**What to produce:**
Treat the line containing "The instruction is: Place" as the first line of the answer and the last line of the data as its final line, reproducing every line between exactly.

Data entries
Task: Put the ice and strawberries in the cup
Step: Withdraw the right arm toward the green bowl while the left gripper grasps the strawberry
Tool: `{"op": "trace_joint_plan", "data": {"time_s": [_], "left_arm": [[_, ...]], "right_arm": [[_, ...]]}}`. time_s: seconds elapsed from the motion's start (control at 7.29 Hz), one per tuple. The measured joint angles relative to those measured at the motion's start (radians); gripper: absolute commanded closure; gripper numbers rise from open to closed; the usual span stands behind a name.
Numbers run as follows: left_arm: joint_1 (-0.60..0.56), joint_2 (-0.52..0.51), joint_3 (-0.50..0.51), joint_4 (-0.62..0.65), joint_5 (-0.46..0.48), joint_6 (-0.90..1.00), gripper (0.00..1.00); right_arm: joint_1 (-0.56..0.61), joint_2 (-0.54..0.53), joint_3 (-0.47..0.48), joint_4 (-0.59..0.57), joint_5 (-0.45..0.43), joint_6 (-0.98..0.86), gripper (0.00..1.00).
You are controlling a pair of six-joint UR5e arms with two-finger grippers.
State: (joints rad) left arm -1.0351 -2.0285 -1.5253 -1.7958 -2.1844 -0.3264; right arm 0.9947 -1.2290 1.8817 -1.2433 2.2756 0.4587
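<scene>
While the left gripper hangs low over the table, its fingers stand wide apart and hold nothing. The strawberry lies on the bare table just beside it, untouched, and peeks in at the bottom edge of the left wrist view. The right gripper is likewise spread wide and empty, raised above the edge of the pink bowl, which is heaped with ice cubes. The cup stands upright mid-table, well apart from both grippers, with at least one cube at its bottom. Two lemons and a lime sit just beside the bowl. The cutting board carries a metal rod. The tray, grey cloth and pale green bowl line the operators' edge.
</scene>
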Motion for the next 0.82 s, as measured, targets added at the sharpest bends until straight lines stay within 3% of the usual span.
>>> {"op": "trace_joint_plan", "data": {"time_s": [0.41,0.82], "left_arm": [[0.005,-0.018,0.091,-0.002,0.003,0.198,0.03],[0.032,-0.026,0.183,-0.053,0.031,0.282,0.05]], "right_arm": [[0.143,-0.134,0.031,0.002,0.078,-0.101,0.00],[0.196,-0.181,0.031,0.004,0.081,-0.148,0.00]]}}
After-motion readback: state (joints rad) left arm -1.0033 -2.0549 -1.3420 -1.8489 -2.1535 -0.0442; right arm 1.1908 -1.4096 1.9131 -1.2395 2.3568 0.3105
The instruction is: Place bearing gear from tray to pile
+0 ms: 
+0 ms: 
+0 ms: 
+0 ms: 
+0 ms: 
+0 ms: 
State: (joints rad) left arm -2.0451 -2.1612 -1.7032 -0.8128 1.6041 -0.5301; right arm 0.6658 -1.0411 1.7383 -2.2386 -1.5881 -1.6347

**Answer section:**
The instruction is: Place bearing gear from tray to pile
+0 ms: 
+0 ms: 
+0 ms: 
+0 ms: 
+0 ms: 
+0 ms: 
State: (joints rad) left arm -2.0451 -2.1612 -1.7032 -0.8128 1.6041 -0.5301; right arm 0.6658 -1.0411 1.7383 -2.2386 -1.5881 -1.6347

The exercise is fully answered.